Carotid ischemic attacks that occur close together in clusters carry a poor prognosis, for in a large percentage of such patients cerebral infarction rapidly follows.In the interval between transient ischemic attacks, the neurologic examination is usually entirely normal. During a transient ischemic attack, patients commonly have neurologic deficits corresponding to their symptoms.
Thus, with ischemia of a cerebral hemisphere, there may. be a hemiparesis with reflex asymmetry and an extensor plantar response, or a mild hemisensory or visual field deficit.

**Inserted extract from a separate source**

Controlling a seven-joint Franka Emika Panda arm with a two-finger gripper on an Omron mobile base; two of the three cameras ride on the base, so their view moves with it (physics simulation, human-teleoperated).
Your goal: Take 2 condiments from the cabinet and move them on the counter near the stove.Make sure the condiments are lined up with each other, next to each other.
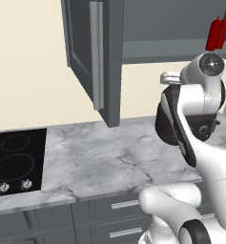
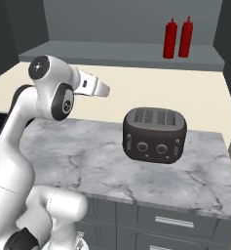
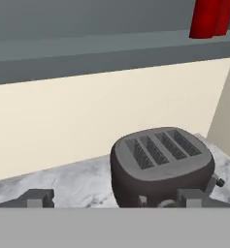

If the dominant hemisphere is affected, dysphasia may be noted: the patient has difficulty in naming and recognizing objects. Patients examined during a brainstem ischemic attack often exhibit nystagmus, complete facial weakness, palate and tongue weakness, and deviation, dysconjugate eye movements, sensory defects, and •weakness on one side Or on both sides of the body.
Consciousness is usually unimpaired during transient ischemic attacks, although thinking is sometimes slowed. This lack of alteration of consciousness coupled with the absence of either aura or convulsive movements helps to distinguish these attacks from convulsive seizures. Other conditions that must be considered in the differential diagnosis are Meniere’s syndrome (which is rare in the elderly), migraine headache, cerebral emboli, or the progressive neurologic deficits caused by cerebral neoplasm.